Summary of Blood groups and transfusions
Transcript for Blood groups and transfusions
Blood groups and transfusions
A blood transfusion is the procedure where a person receives blood, or elements of blood usually through an intravenous infusion - meaning through a vein.
Now - if you take blood and spin it in a centrifuge, the heaviest blood components move to the bottom, and the lightest ones move to the top.
Overall, three distinct layers form: the erythrocytes or red blood cells at the bottom, the buffy coat--which contains platelets and immune cells in the middle, and plasma at the top.
Now, in rare situations, like in traumatic injuries, someone might receive a whole blood transfusion, but more commonly a person is given one of the components of the blood.
For example, a person with anemia could just receive packed red blood cells, a person with clotting factor deficiency could get fresh frozen plasma which contains the coagulation factors, or someone with platelet deficiency might receive platelets.

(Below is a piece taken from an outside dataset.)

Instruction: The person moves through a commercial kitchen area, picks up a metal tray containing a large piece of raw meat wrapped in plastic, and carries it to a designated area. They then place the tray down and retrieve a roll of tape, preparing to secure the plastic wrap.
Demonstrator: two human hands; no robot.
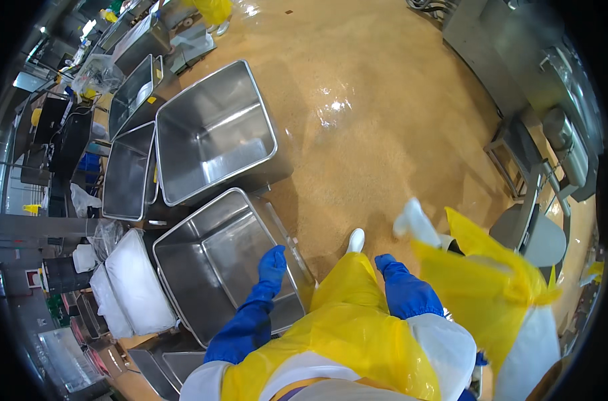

Now, most blood transfusions are homologous transfusions, where the blood comes from an anonymous donor.
Sometimes the transfused blood is autologous, meaning the blood was taken out of the person at a prior time, like when they plan to have surgery in the near future.
In both cases, once the blood is taken, it’s mixed with calcium oxalate which prevents the blood from coagulating, and then refrigerated or frozen for storage, or separated into its components by centrifuge.
Now, before whole blood or packed red blood cells can be transfused, it’s important to know the blood typing of both the donor and the recipient of the blood.
Every person has a unique blood group based on two classification systems: the ABO system and the Rh system.
Both systems are based on the presence or absence of glycoproteins, which are proteins attached to a sugar molecule, found on the surface of red blood cells.
Now, if blood that has any of these glycoproteins is given to a person that has immune cells that have never seen those glycoproteins before, then the glycoproteins can act as antigens.
In other words, the recipient’s immune system might mistake the donor blood as an invader and mount an immune response.
This is usually caused by recipient IgM antibodies that float around in the plasma.
These IgM antibodies can bind to multiple donor red blood cells, which can result in the red blood cells clumping together.
In addition, the IgM can activate complement proteins which form a membrane attack complex on the surface of the donor red blood cell causing pores to form and allowing the red blood cell to lyse. This is called a hemolytic transfusion reaction.
The IgM also activate other immune cells to cause a systemic immune response resulting in fever, hypotension, and rash.
Now, the ABO system refers to the type of glycoproteins found on a person’s red blood cells; you can have either type A, type B, type A and B glycoproteins, or neither, which is called type O blood.
The immune system produces antibodies against the glycoproteins that you don’t have.
People with type A blood have antibodies to type B blood, and people with type B blood have antibodies to type A blood.
People with blood type AB don’t have antibodies to type A or type B blood, so they can receive blood from any of the blood types. Thus, these lucky people are universal recipients.
However since their red blood cells have both type A and type B antigens, they can’t donate blood to anyone except other AB blood type individuals. So they’re good receivers but bad givers.
On the other hand, people with type O blood have antibodies to both A and B glycoproteins, so people with type O cannot receive type A, type B, or type AB blood.